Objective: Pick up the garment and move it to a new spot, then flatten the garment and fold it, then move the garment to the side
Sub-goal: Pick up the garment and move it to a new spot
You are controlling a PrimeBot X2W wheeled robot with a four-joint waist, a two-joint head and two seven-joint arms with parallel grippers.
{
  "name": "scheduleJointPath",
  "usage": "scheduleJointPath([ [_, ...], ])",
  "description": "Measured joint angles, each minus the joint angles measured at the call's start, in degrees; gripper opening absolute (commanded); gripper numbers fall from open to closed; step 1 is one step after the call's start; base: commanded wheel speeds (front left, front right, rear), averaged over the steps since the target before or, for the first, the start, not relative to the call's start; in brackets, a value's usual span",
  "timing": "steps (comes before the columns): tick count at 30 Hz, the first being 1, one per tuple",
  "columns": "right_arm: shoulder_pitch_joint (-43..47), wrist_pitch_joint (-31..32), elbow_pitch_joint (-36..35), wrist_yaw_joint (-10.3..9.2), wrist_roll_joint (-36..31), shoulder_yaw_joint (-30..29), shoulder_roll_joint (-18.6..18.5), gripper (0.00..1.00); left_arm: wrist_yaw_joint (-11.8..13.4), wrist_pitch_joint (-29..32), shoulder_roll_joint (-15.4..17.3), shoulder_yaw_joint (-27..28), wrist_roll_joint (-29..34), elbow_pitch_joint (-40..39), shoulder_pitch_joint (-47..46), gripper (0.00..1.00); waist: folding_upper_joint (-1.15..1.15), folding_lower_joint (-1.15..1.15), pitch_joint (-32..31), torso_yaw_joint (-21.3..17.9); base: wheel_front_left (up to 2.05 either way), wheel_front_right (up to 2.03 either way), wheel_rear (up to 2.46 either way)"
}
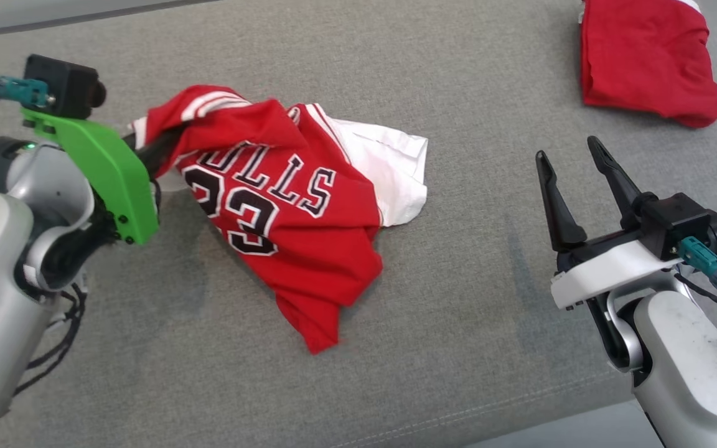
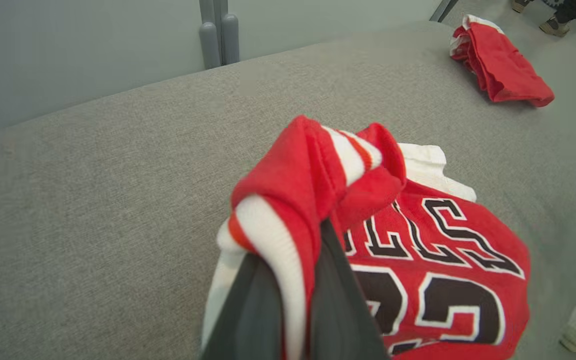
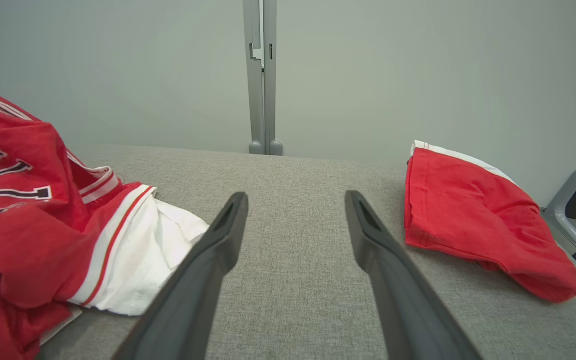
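— On the grey cushion, seen from the head camera: where is the jersey?
— The jersey lies crumpled left of centre. One striped end is raised by the left gripper, which is clamped on that cloth, and the rest drags on the cushion. I'd judge the pick-up begun and the move to a new spot unfinished. Flattening, folding and setting it aside are all left to do.
— And the other arm?
— The right gripper hovers at the right with jaws spread wide, holding nothing, well apart from the jersey.
— What room is there?
— Bare cushion lies between the jersey and that gripper, and in front of both. A folded red garment takes the far right corner. The front edge runs close at the lower right, so the middle looks the safest place to spread out.
— What does the left wrist camera show?
— Dark fingers are closed with the striped trim bunched between them. Open cushion runs to the back edge and the wall. A person's shoes stand on the floor past the far corner.
— And the right wrist camera?
— Its two fingers stand apart over bare cushion. The jersey's white lining is just beside one of them and the folded garment lies off to the other side. A metal post rises at the back edge.
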Motion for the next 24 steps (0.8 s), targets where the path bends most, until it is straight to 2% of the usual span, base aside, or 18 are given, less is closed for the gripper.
scheduleJointPath([
  [5, -0.75, -0.07, 0.51, 0.13, 0.00, 0.91, 1.35, 1.00, -0.41, -0.43, 2.47, 2.01, 0.44, 2.96, -2.22, 0.00, 0.00, 0.00, 2.30, -2.88, 0.00, 0.00, 0.00],
  [6, -0.91, -0.08, 0.67, 0.13, -0.01, 1.01, 1.47, 1.00, -0.45, -0.55, 2.87, 2.00, 1.10, 3.64, -2.42, 0.03, 0.00, 0.00, 2.71, -3.47, 0.00, 0.00, 0.00],
  [7, -1.16, -0.09, 0.88, 0.15, -0.01, 1.05, 1.56, 1.00, -0.46, -0.62, 3.18, 2.01, 1.54, 4.20, -2.49, 0.15, 0.00, 0.00, 3.11, -4.04, 0.00, 0.00, 0.00],
  [9, -1.75, -0.56, 1.19, 0.41, -0.01, 1.07, 1.90, 1.00, -0.57, -1.02, 3.43, 1.98, 1.74, 5.66, -2.50, 0.17, 0.00, 0.00, 3.85, -5.16, 0.00, 0.00, 0.00],
  [11, -1.97, -0.57, 1.56, 0.48, -0.01, 0.89, 2.13, 1.00, -1.25, -1.56, 3.48, 1.52, 2.40, 6.66, -2.58, 0.32, 0.00, 0.00, 4.54, -6.12, 0.00, 0.00, 0.00],
  [13, -1.98, -0.57, 2.02, 0.48, -0.02, 0.71, 2.12, 1.00, -1.49, -2.42, 3.43, 1.32, 3.21, 7.70, -2.82, 0.52, 0.00, 0.00, 5.19, -6.79, 0.00, 0.00, 0.00],
  [14, -2.02, -0.57, 2.18, 0.48, -0.02, 0.69, 2.13, 1.00, -1.49, -2.86, 3.41, 1.34, 3.42, 8.11, -2.89, 0.52, 0.00, 0.00, 5.45, -7.04, 0.00, 0.00, 0.00],
  [15, -2.04, -0.57, 2.30, 0.47, -0.03, 0.53, 2.13, 1.00, -1.52, -3.36, 3.25, 1.30, 3.75, 8.70, -3.05, 0.90, 0.00, 0.00, 5.69, -7.20, 0.00, 0.00, 0.00],
  [16, -2.13, -0.58, 2.45, 0.47, -0.04, 0.31, 2.11, 1.00, -1.74, -3.87, 3.00, 1.25, 4.09, 9.36, -3.20, 1.00, 0.00, 0.00, 5.86, -7.25, 0.00, 0.00, 0.00],
  [24, -3.62, -1.02, 3.48, 0.57, -0.53, 0.03, 1.38, 1.00, -1.89, -8.57, 1.47, 1.13, 6.59, 11.26, -4.21, 1.00, 0.00, 0.00, 4.86, -5.49, 0.00, 0.00, 0.00],
])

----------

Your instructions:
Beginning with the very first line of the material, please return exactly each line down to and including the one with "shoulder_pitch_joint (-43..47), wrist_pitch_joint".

Task result:
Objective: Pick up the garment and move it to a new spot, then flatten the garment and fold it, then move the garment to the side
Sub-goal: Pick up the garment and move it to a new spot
You are controlling a PrimeBot X2W wheeled robot with a four-joint waist, a two-joint head and two seven-joint arms with parallel grippers.
{
  "name": "scheduleJointPath",
  "usage": "scheduleJointPath([ [_, ...], ])",
  "description": "Measured joint angles, each minus the joint angles measured at the call's start, in degrees; gripper opening absolute (commanded); gripper numbers fall from open to closed; step 1 is one step after the call's start; base: commanded wheel speeds (front left, front right, rear), averaged over the steps since the target before or, for the first, the start, not relative to the call's start; in brackets, a value's usual span",
  "timing": "steps (comes before the columns): tick count at 30 Hz, the first being 1, one per tuple",
  "columns": "right_arm: shoulder_pitch_joint (-43..47), wrist_pitch_joint (-31..32), elbow_pitch_joint (-36..35), wrist_yaw_joint (-10.3..9.2), wrist_roll_joint (-36..31), shoulder_yaw_joint (-30..29), shoulder_roll_joint (-18.6..18.5), gripper (0.00..1.00); left_arm: wrist_yaw_joint (-11.8..13.4), wrist_pitch_joint (-29..32), shoulder_roll_joint (-15.4..17.3), shoulder_yaw_joint (-27..28), wrist_roll_joint (-29..34), elbow_pitch_joint (-40..39), shoulder_pitch_joint (-47..46), gripper (0.00..1.00); waist: folding_upper_joint (-1.15..1.15), folding_lower_joint (-1.15..1.15), pitch_joint (-32..31), torso_yaw_joint (-21.3..17.9); base: wheel_front_left (up to 2.05 either way), wheel_front_right (up to 2.03 either way), wheel_rear (up to 2.46 either way)"

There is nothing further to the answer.